そうしてそれがだんだん大きくなってゆくことを目指していますと伝えたのでありました。

『維摩経』には

「浄らかな仏の国が得たいと思うならば、その心を浄くするのがよい。心が浄いならば、その居る国も浄い」という言葉があります。

仏の国とは、理想の国と言ってもいいでしょう。

格差や差別のない、争いのない理想の国であります。

その国を得るにはどうしたらいいかというと、お釈迦様が心を浄くしなさいと説かれたのでした。

そう説かれてお弟子の舎利弗は思いました。

「もし心が浄ければ、その国も浄いというのならば、お釈迦様が嘗て道を求められた時に、よもや汚れた心を起こされたのではないのに、この世はどうしてこのように汚れているのであろう」と。

お釈迦様はこの思いを知って、「舎利弗よ、目の見えない人は日や月を見ることができない、しかしそれで決して、日や月に光がないとは言えないであろう。

それは日や月の咎ではないのだ。

それと同じく、人人はその罪によって仏の国の浄さを見ることができないのである。

この世は浄い、しかしそれが見えないまでである」と仰せになりました。

この時、その座にあった一人の婆羅門が言いました。

「尊者舎利弗よ、この世界は決して汚れてはいない、神神の宮殿のように澄み渡っている」と。

舎利弗は「私にはそうは見えない、この世界は醜い穢れたものに満ちている」と言います。

婆羅門は「それはあなたが仏の智慧によらず、心に高低の見をもっているからである、菩薩はすべての人人に対うて、平等の浄い心を抱いているから、この国も浄らかに映るのである」と言いました。

この時、お釈迦様は御足をあげて大地を指し給うと、忽ち世界は一変して広広と光り輝き、人人はいつの間にか、皆宝で鏤めた蓮華の座にその身を見出して、驚き眼をみはったのでした。
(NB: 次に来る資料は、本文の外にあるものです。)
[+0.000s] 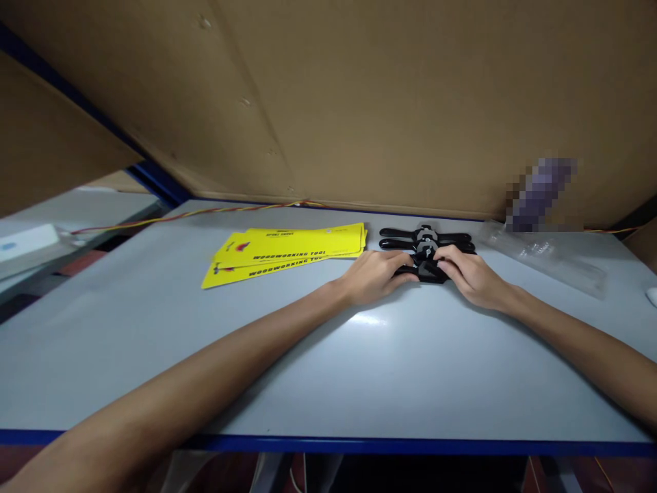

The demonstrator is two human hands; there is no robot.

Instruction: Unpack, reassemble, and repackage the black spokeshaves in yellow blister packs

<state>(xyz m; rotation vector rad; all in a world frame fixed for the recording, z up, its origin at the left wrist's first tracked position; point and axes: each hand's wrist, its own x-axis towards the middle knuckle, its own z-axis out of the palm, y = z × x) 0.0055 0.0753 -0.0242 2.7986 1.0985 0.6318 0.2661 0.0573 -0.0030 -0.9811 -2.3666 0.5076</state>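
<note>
Several black spokeshaves [426, 236] with grey metal middles lie side by side towards the back of the grey table. My left hand [377, 274] is closed around the left handle of the nearest black spokeshave [432, 272]. On that tool's right side is my right hand [472, 274], its fingers pressed together at the middle and right handle. My fingers hide part of both handles. Left of the tools, yellow cards [287, 248] printed "WOODWORKING TOOL" lie in an overlapping, fanned stack.
Clear plastic bags [549, 260] lie on the right of the table [328, 370]. Behind stands a brown cardboard wall [359, 103], with a blurred purple object [541, 195] before it. A red and yellow wire [205, 211] runs along the back left; a white box [31, 248] sits far left.
</note>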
」

という話であります。

このお釈迦様が「足の指を以つて、地をおさえた」というところは大事であります。

足で地面をしっかり踏むのであります。

理想の国といって、頭で描くものではありません。

遠くに求めるのではありません。

この足元なのです。

その企業の研修会の終わった午後は、都内で、帯津良一先生と対談をしました。

書籍にするための対談であります。

対談のあと食事をしていたときに、私は帯津先生に、帯津先生は今一番心に思っていることは何ですかとうかがいました。

帯津先生は、今一番気になるのは、地球の自然治癒力がますます落ちてきていることだと即答されました。

今年の夏の異常な暑さも、大雨も台風も、はては世界の戦争まで起きるのは、地球自身の自然治癒力がますます落ちてきていることだというのです。

地球が自然治癒力を失い、自らを再生する力をなくしてきていることは確かだと仰いました。

そこで私は「では先生、どうしたらいいのですか」と尋ねました。

すると先生は、「大事なのは一人ひとりが、自分のいる場のエネルギーを高めてゆくことです」と答えてくださいました。

それぞれの持ち場で精いっぱい生きて、まわりを明るくするように生きることだと教えてくださいました。

帯津先生は、医療の場であっても、また会食の席であっても、精いっぱい務め明るくなされようとしているとよく分かりました。

理想の国にするには、まず足元から、自分のいる場所で精いっぱい務めることなのであります。